WHAT YOU ARE ASKED TO DO =
In the copy, include every record below exactly as it appears, but no pictures.

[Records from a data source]
....

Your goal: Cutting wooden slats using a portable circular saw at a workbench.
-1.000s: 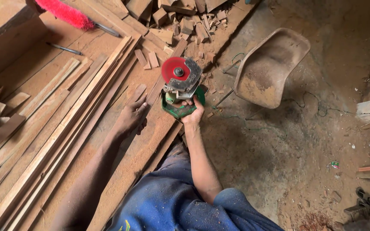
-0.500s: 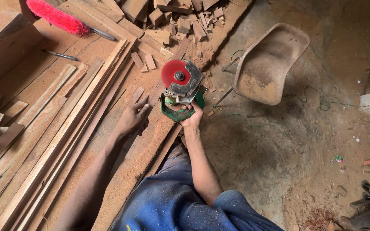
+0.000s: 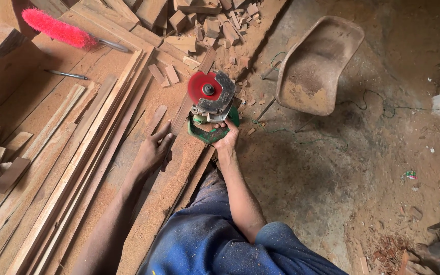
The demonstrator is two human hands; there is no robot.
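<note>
right hand (image 3: pixel 226 138): i see my fingers clamped on the green body of a circular saw (image 3: pixel 211 104), which sits at the right edge of the desk, red blade up and facing me, likely gripped low so the blade stays away from the palm.
left hand (image 3: pixel 154 153): laid flat on a long plank (image 3: pixel 171 175), fingers together and stretched out, holding nothing; it looks placed there to press the plank down and steady it (well to the left of the blade).
saw place: just far of the right hand, near the middle of the view, resting on the plank's far part.
desk (image 3: pixel 36 102): a rough wooden top dusted with sawdust, carrying thin strips (image 3: pixel 82 153) stacked lengthwise on the left, small offcuts (image 3: pixel 220 25) heaped at the far end, a red brush (image 3: pixel 59 29) far left, and a slim metal pen-like tool (image 3: pixel 67 75) near it.
room: dirt floor (image 3: pixel 332 178) on the right, a dusty shell chair (image 3: pixel 314 66) far right of the saw, a thin cord trailing across the ground.
</note>
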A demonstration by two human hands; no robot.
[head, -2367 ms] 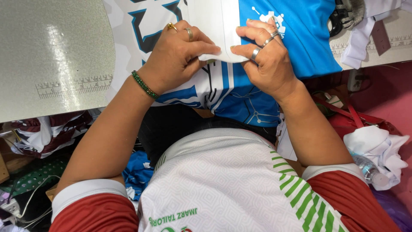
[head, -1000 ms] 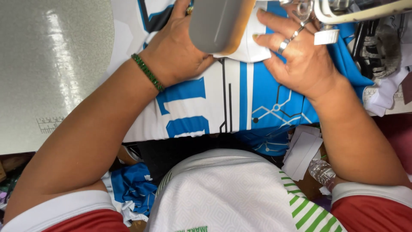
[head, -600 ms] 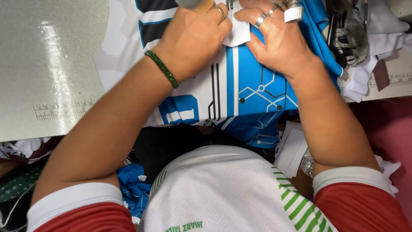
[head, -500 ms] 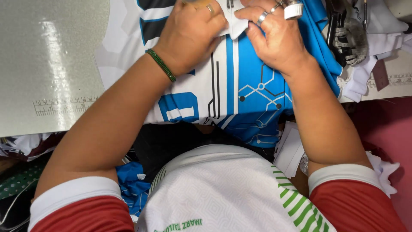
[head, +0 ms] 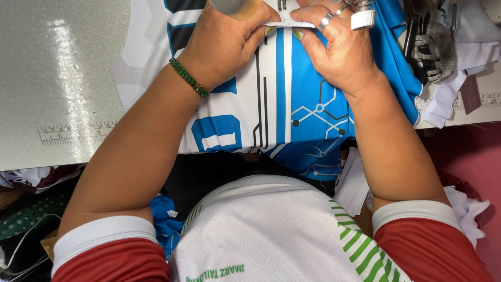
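Note:
A blue and white patterned jersey fabric (head: 292, 99) lies spread on the table before me. My left hand (head: 222, 44), with a green bead bracelet at the wrist, presses down on the fabric's upper edge. My right hand (head: 339, 49), wearing rings, pinches the same edge beside a small white strip (head: 284, 24) of cloth. Both hands meet under the rounded grey end of a sewing machine (head: 235, 6) at the top of the view. The needle area is mostly cut off by the frame.
The grey speckled table top (head: 57, 68) with a printed ruler strip stretches to the left. White cloth pieces (head: 449, 94) and dark machine parts (head: 428, 42) sit at the right. Scraps of fabric (head: 164, 219) lie below the table edge near my lap.
The view shifted down a little and back up. My hands stayed on the fabric's top edge and slid it slightly closer to the machine.

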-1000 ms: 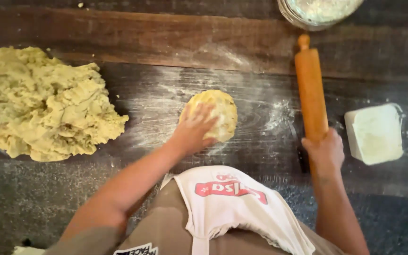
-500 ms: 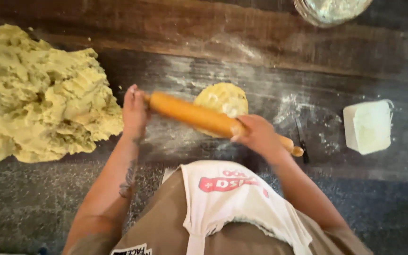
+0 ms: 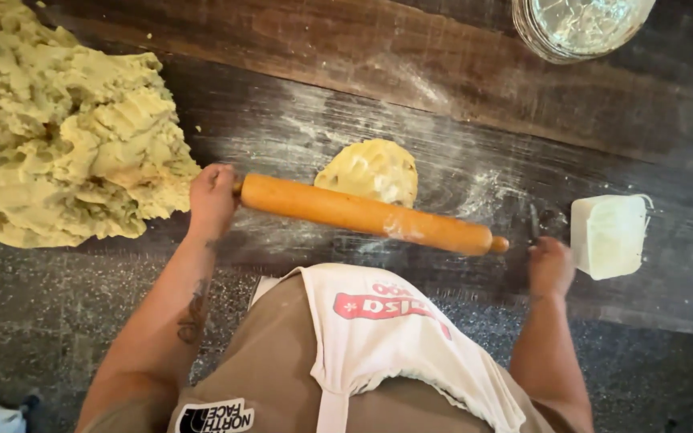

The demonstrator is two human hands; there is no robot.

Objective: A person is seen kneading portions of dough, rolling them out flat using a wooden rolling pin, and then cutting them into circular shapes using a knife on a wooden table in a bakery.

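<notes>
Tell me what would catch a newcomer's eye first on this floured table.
The big heap of yellow dough fills the far left of the dark wooden table. Near the middle, the left hand grips one end of a wooden rolling pin, held just in front of a small flattened dough round. The right hand rests at the table edge beside a white block, and a glass jar stands top right.

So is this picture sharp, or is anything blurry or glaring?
Head view: mostly sharp; the rolling pin and small dough disc show clear edges. The right hand looks slightly soft. Light is even and soft, with a mild sheen on the glass jar. The edges bend a little, wide-angle.
</notes>
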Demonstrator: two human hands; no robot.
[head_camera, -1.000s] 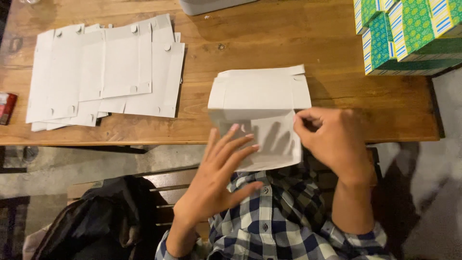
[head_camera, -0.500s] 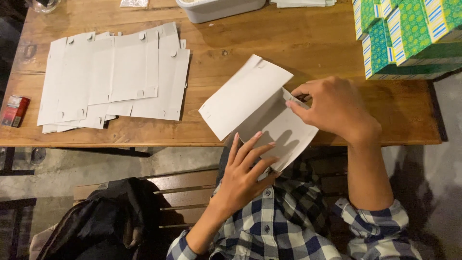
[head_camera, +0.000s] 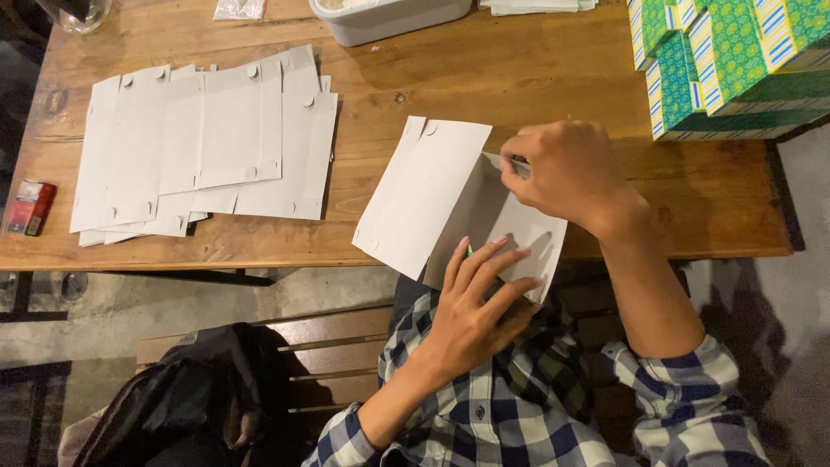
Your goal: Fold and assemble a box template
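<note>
Since the earlier frames the flat white cardboard box blank (head_camera: 432, 195) has turned from lying square at the table edge to slanting up toward the right, one panel flat on the wooden table (head_camera: 519, 78) and the other panel folded down over the near edge above the person's lap; the view has also shifted so that more of the table's far side shows. At the far left edge of the table lies a small red rectangular packet (head_camera: 30, 207), close to the near rim. Just right of it spreads a loose, overlapping pile of flat white cardboard blanks (head_camera: 207, 147) with small round notches along their edges. At the top, near the far edge, stands a pale grey plastic tub (head_camera: 389, 17), cut off by the frame. The left hand (head_camera: 475, 311) is open, fingers spread and pressed flat on the hanging panel of the blank, below the table edge. The right hand (head_camera: 562, 173) is closed, pinching the upper right corner of that panel at the fold, fingertips curled under so the exact grip is partly hidden. At the far right corner sits a stack of green boxes patterned with yellow and blue-and-white stripes (head_camera: 735, 60), well apart from the hands.
</note>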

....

TASK RESULT =
Your goal: Cutting wooden slats using a portable circular saw at a workbench.
-1.000s: 
-0.500s: 
+0.000s: 
The demonstrator is two human hands; there is no robot.
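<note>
right hand (image 3: pixel 226 138): i see my fingers clamped on the green body of a circular saw (image 3: pixel 211 104), which sits at the right edge of the desk, red blade up and facing me, likely gripped low so the blade stays away from the palm.
left hand (image 3: pixel 154 153): laid flat on a long plank (image 3: pixel 171 175), fingers together and stretched out, holding nothing; it looks placed there to press the plank down and steady it (well to the left of the blade).
saw place: just far of the right hand, near the middle of the view, resting on the plank's far part.
desk (image 3: pixel 36 102): a rough wooden top dusted with sawdust, carrying thin strips (image 3: pixel 82 153) stacked lengthwise on the left, small offcuts (image 3: pixel 220 25) heaped at the far end, a red brush (image 3: pixel 59 29) far left, and a slim metal pen-like tool (image 3: pixel 67 75) near it.
room: dirt floor (image 3: pixel 332 178) on the right, a dusty shell chair (image 3: pixel 314 66) far right of the saw, a thin cord trailing across the ground.
</note>
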A demonstration by two human hands; no robot.
[head, -2367 ms] 
[head, -1000 ms] 
[head, -600 ms] 
[head, -500 ms] 
[head, +0 ms] 
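Note:
A blue and white patterned jersey fabric (head: 292, 99) lies spread on the table before me. My left hand (head: 222, 44), with a green bead bracelet at the wrist, presses down on the fabric's upper edge. My right hand (head: 339, 49), wearing rings, pinches the same edge beside a small white strip (head: 284, 24) of cloth. Both hands meet under the rounded grey end of a sewing machine (head: 235, 6) at the top of the view. The needle area is mostly cut off by the frame.
The grey speckled table top (head: 57, 68) with a printed ruler strip stretches to the left. White cloth pieces (head: 449, 94) and dark machine parts (head: 428, 42) sit at the right. Scraps of fabric (head: 164, 219) lie below the table edge near my lap.
The view shifted down a little and back up. My hands stayed on the fabric's top edge and slid it slightly closer to the machine.
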
-1000 ms: 
-500 ms: 
+0 ms: 

The demonstrator is two human hands; there is no robot.

Objective: A person is seen kneading portions of dough, rolling them out flat using a wooden rolling pin, and then cutting them into circular shapes using a knife on a wooden table in a bakery.

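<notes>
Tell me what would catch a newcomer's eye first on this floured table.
The big heap of yellow dough fills the far left of the dark wooden table. Near the middle, the left hand grips one end of a wooden rolling pin, held just in front of a small flattened dough round. The right hand rests at the table edge beside a white block, and a glass jar stands top right.

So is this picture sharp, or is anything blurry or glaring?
Head view: mostly sharp; the rolling pin and small dough disc show clear edges. The right hand looks slightly soft. Light is even and soft, with a mild sheen on the glass jar. The edges bend a little, wide-angle.
</notes>
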Demonstrator: two human hands; no robot.
[head_camera, -1.000s] 
[head_camera, -0.500s] 
[head_camera, +0.000s] 
Your goal: Fold and assemble a box template
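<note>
Since the earlier frames the flat white cardboard box blank (head_camera: 432, 195) has turned from lying square at the table edge to slanting up toward the right, one panel flat on the wooden table (head_camera: 519, 78) and the other panel folded down over the near edge above the person's lap; the view has also shifted so that more of the table's far side shows. At the far left edge of the table lies a small red rectangular packet (head_camera: 30, 207), close to the near rim. Just right of it spreads a loose, overlapping pile of flat white cardboard blanks (head_camera: 207, 147) with small round notches along their edges. At the top, near the far edge, stands a pale grey plastic tub (head_camera: 389, 17), cut off by the frame. The left hand (head_camera: 475, 311) is open, fingers spread and pressed flat on the hanging panel of the blank, below the table edge. The right hand (head_camera: 562, 173) is closed, pinching the upper right corner of that panel at the fold, fingertips curled under so the exact grip is partly hidden. At the far right corner sits a stack of green boxes patterned with yellow and blue-and-white stripes (head_camera: 735, 60), well apart from the hands.
</note>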

This exercise is now finished, and nothing remains to add.